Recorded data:
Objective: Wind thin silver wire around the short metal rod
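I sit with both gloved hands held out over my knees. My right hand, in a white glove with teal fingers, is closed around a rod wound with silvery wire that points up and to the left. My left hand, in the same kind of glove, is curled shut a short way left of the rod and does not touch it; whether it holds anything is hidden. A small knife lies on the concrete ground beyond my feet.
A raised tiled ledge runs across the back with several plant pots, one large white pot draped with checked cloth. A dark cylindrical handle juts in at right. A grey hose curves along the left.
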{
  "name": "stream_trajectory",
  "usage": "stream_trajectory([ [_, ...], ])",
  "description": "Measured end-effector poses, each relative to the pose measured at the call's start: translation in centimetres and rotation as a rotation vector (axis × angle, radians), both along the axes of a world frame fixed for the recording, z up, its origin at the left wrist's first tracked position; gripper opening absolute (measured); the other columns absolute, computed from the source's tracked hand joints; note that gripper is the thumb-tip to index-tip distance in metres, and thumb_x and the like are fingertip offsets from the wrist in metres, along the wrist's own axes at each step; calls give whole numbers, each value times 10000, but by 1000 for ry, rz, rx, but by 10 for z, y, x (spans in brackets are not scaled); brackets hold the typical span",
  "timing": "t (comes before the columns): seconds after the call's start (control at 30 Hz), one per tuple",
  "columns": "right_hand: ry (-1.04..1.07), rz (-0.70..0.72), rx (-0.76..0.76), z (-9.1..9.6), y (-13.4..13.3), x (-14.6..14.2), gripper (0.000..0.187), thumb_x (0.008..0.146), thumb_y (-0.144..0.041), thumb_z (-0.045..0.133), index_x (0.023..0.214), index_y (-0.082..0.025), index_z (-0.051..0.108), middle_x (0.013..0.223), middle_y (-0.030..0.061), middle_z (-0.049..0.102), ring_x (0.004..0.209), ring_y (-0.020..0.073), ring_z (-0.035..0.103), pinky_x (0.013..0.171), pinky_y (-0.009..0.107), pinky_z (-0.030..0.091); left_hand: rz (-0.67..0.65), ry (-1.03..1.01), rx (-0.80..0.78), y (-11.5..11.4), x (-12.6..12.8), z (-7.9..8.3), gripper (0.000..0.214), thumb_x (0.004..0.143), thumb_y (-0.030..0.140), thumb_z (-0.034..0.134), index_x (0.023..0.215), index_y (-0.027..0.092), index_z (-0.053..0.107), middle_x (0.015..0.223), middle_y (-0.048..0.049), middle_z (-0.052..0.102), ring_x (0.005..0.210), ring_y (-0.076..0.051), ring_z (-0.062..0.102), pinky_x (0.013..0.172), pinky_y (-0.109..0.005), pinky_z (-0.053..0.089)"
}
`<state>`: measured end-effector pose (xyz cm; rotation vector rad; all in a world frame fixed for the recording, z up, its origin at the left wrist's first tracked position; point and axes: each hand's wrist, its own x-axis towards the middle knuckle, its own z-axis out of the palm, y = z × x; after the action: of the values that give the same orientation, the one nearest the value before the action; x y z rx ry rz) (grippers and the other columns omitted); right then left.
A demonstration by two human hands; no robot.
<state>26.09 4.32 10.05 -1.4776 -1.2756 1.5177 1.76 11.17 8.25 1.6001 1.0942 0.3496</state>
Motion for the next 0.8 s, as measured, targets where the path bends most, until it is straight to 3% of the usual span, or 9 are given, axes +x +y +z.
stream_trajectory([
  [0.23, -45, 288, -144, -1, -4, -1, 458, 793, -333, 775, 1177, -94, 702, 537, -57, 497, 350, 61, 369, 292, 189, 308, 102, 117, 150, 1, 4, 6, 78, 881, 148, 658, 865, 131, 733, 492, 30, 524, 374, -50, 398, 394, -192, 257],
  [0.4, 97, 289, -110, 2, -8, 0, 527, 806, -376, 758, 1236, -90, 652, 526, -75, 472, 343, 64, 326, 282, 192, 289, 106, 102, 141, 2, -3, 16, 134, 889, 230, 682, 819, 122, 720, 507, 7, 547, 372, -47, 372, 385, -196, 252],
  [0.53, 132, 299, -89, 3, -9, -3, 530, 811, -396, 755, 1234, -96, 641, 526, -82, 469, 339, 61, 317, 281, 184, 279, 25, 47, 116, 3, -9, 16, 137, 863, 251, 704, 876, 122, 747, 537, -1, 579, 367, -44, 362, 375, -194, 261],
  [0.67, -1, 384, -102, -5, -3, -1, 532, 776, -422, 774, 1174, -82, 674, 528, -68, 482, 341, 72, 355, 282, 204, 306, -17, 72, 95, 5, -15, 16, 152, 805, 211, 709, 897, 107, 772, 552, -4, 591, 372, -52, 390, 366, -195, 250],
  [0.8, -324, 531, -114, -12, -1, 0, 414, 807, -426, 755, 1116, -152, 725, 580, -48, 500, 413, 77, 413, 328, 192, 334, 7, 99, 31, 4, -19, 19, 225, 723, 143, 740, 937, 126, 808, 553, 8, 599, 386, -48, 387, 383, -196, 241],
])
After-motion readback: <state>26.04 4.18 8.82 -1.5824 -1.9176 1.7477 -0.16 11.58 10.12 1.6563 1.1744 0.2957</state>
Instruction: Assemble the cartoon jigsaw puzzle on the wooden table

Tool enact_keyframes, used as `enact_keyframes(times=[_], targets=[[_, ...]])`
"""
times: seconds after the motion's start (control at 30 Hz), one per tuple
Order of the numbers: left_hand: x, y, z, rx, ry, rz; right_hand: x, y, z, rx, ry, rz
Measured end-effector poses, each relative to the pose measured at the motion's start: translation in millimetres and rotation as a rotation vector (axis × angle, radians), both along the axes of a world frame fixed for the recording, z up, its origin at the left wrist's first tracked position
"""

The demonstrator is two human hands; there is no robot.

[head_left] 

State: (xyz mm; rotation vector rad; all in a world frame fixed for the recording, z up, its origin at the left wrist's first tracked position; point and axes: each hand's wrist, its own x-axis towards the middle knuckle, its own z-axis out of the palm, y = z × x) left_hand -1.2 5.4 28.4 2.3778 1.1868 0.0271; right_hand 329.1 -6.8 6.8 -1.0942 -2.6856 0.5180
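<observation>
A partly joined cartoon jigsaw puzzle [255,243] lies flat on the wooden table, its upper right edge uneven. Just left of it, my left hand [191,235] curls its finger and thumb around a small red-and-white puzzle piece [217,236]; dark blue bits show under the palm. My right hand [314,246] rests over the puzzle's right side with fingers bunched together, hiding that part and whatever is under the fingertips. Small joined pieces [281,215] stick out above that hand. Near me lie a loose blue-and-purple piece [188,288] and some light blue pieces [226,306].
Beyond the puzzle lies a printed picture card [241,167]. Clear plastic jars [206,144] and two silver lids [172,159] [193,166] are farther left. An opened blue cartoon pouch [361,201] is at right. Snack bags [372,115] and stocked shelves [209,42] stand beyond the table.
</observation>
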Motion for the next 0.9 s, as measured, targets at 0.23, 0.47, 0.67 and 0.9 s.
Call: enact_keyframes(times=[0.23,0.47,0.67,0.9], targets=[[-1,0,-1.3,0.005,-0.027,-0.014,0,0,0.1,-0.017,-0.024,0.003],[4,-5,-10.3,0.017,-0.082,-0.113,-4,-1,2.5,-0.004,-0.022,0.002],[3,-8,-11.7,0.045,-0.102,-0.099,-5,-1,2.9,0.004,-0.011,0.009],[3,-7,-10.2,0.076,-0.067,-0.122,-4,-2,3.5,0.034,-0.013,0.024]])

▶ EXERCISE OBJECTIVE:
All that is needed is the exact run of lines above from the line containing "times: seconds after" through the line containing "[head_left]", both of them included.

▶ WORKED SOLUTION:
times: seconds after the motion's start (control at 30 Hz), one per tuple
Order of the numbers: left_hand: x, y, z, rx, ry, rz; right_hand: x, y, z, rx, ry, rz
Measured end-effector poses, each relative to the pose measured at the motion's start: translation in millimetres and rotation as a rotation vector (axis × angle, radians), both along the axes of a world frame fixed for the recording, z up, its origin at the left wrist's first tracked position
"""

The demonstrator is two human hands; there is no robot.

[head_left] 

The exercise is complete with this answer.